A Hoover, Alabama, police officer was justified in the fatal shooting of Emantic Bradford Jr., who was wrongfully identified as the gunman during an altercation inside an Alabama mall the night of Thanksgiving, state officials said.

Alabama Attorney General Steve Marshall in a 24-page report released Tuesday said the officer's “actions were reasonable under the circumstances and were consistent with his training and nationally accepted standards for 'active shooting scenarios.'”

The fatal incident unfolded inside the Riverchase Galleria mall in the Birmingham suburb of Hoover on Nov. 22 around 10 p.m. Police said the officer-involved shooting was triggered by a disagreement between two men outside the J.C. Penney and Foot Action stores, which quickly turned physical.

One of the men involved, later arrested and identified as 20-year-old Erron Brown, allegedly pulled out a handgun and fired off a pair shots, wounding a 12-year-old bystander and 18-year-old Brian Wilson.

Nearby Hoover police officers, who were providing security at Riverchase the night of the incident, immediately responded and fatally shot Bradford, who was armed at the time.

Initial statements from Hoover police identified the 21-year-old as the gunman and lauded the responding officers as heroes for their speedy response — but they later walked back their remarks, saying that while Bradford “may have been involved in some aspect of the altercation, he likely did not fire the rounds that wounded the 18-year-old.”

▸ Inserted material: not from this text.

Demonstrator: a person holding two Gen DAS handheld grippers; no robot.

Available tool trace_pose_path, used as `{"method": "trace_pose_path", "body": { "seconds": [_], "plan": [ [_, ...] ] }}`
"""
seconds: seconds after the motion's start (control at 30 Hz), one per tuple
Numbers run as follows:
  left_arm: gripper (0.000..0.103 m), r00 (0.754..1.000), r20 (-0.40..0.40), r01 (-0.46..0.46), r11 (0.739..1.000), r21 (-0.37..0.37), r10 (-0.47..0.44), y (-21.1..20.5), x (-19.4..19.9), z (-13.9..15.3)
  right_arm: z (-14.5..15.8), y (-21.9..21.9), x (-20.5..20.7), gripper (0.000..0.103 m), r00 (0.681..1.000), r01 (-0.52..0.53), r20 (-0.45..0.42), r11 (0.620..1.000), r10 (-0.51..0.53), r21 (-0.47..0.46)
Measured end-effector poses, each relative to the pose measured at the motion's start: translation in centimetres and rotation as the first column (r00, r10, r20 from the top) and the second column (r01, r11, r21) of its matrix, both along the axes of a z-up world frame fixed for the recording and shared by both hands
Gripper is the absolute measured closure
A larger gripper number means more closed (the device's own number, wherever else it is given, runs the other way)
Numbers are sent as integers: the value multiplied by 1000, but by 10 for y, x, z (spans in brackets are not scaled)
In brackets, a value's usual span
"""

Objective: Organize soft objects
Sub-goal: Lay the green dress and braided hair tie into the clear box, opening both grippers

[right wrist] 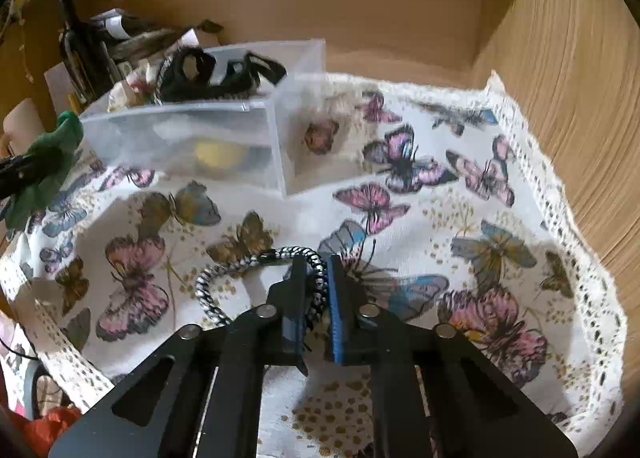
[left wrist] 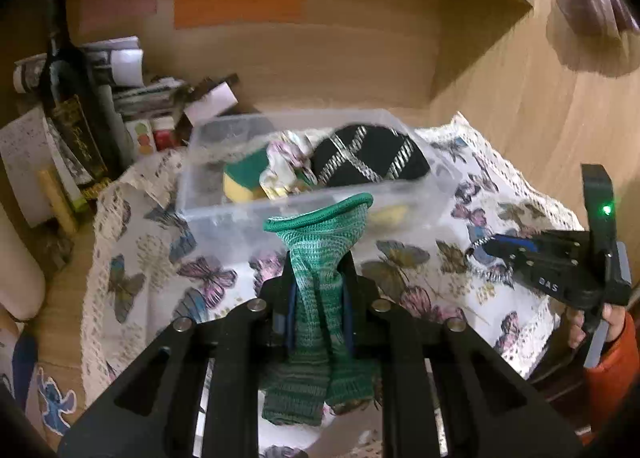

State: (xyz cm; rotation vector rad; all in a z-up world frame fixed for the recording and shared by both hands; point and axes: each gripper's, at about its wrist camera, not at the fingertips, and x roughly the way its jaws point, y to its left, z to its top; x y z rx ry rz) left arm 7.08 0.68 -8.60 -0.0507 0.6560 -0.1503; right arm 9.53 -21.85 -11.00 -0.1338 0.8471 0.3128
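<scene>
Knitwear fills our left gripper (left wrist: 318, 290): its jaws are clamped on a green knitted sock (left wrist: 316, 298), held just before the clear plastic bin (left wrist: 248, 214). Our right gripper (right wrist: 316, 298) has its jaws closed on a black-and-white braided cord (right wrist: 224, 278), which trails onto the butterfly-print tablecloth (right wrist: 460, 218).

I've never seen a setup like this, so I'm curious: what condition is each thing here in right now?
Green knit sock: clamped in left gripper, hanging, off the cloth.
Braided cord loop: pinched by right gripper.
Clear plastic bin: lidless, partly filled with soft items.
Black patterned cloth: inside bin.
Butterfly tablecloth: spread out, wrinkled.
</scene>
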Motion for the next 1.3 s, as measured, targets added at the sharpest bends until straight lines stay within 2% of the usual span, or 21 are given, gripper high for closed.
{"method": "trace_pose_path", "body": {
  "seconds": [0.23,0.33,0.57,0.7,0.9,1.03,1.13,1.3],
  "plan": [
    [85,996,80,-42,999,15,40,15,7,27,28,6,1,96,998,-27,66,998,24,52],
    [85,992,109,-59,998,24,57,20,13,38,49,12,0,96,991,-53,124,996,43,74],
    [85,990,110,-82,997,-3,82,33,41,51,91,35,14,96,966,-99,248,990,73,97],
    [85,990,100,-95,995,-4,95,37,59,51,102,52,30,96,955,-107,287,991,78,85],
    [85,994,62,-89,996,6,89,39,86,38,98,76,59,96,955,-112,283,992,91,60],
    [85,997,-1,-71,997,5,71,39,106,20,85,93,75,96,956,-128,269,991,114,37],
    [84,998,-51,-37,999,6,37,36,117,4,69,106,86,96,966,-147,220,989,138,22],
    [78,998,-43,-34,999,14,34,35,121,-4,44,117,96,95,978,-156,141,988,157,-20]
  ]
}}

In a follow-up statement the same week, Hoover Police Chief Gregg Rector apologized for wrongfully identifying Bradford, but said that he should not have taken out his weapon in wake of the initial shooting.

Bradford, an Army veteran, had a concealed weapon permit for the firearm he was carrying at the time of his death. His family's attorney Ben Crump, said Bradford was trying to help other people in the mall to safety when he was shot three times in the back, neck and head.

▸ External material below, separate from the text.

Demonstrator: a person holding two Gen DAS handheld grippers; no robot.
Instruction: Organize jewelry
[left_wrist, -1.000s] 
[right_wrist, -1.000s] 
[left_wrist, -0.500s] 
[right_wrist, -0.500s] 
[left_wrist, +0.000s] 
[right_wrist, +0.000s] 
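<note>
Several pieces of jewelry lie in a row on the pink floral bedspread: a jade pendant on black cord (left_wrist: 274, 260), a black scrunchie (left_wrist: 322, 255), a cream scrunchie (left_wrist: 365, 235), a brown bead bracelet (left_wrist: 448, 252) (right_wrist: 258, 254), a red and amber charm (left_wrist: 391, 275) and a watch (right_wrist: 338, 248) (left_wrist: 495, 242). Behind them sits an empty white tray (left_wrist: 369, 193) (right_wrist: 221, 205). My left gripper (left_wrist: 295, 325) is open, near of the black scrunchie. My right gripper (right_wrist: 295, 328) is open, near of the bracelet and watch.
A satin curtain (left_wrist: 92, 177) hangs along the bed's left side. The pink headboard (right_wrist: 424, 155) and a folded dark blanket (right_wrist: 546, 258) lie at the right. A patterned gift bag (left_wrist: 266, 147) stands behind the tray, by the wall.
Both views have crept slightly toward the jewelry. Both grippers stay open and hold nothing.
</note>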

After more than two months of investigation, which included a review of security and cellphone footage, the Attorney General's Office concluded that Bradford “was running toward the initial shooter and victim with a firearm visibly in hand,” according to the report.

“The Attorney General has determined Officer 1 did not commit a crime under Alabama law when he shot and killed E.J. Bradford and thus the Alabama Rules of Professional Conduct preclude presentation of this case to a grand jury.”

Police arrested Brown in Georgia exactly one week after the fatal incident. He was charged with attempted murder in Wilson's shooting, though his attorney has said video will clear his client of any charges.